[WHAT YOU ARE ASKED TO DO]: Using the word "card" as the filter, copy each matching line from the records.

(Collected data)
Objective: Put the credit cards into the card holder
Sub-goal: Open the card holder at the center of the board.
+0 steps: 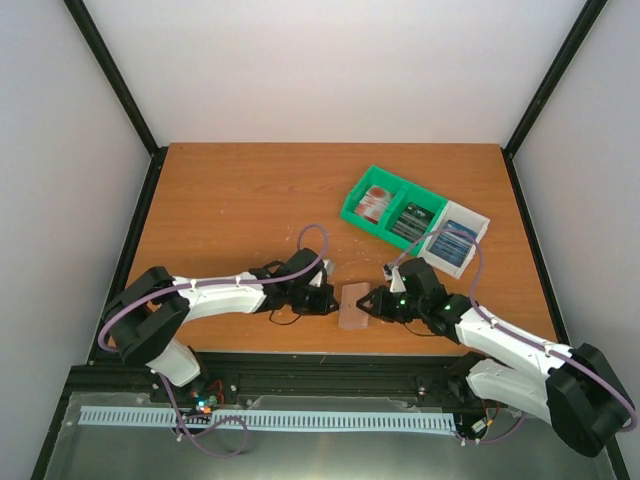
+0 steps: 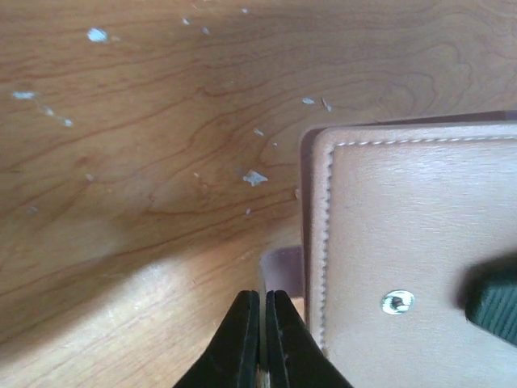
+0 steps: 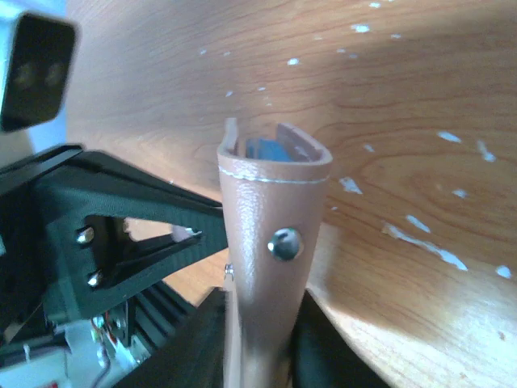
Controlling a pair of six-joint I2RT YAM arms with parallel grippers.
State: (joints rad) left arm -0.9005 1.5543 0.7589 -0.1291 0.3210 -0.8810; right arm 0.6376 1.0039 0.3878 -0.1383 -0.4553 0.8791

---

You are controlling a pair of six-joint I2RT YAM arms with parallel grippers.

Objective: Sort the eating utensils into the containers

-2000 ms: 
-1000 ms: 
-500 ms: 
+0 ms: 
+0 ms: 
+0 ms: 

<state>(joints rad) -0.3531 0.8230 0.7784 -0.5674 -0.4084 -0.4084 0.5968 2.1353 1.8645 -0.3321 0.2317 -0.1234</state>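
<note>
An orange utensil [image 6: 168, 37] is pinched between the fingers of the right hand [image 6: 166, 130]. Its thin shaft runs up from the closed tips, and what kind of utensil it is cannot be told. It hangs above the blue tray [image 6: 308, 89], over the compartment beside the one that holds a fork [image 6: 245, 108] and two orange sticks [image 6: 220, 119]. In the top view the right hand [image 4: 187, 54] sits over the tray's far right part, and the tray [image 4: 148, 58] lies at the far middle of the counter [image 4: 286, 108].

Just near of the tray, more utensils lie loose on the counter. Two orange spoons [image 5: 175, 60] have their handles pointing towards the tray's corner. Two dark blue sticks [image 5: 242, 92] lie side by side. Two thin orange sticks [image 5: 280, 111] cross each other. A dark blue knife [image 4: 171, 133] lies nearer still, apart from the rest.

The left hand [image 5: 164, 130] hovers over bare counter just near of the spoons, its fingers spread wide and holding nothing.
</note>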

[EXERCISE OUTPUT]:
Objective: Put the credit cards into the card holder
Sub-goal: Open the card holder at the center of the board.

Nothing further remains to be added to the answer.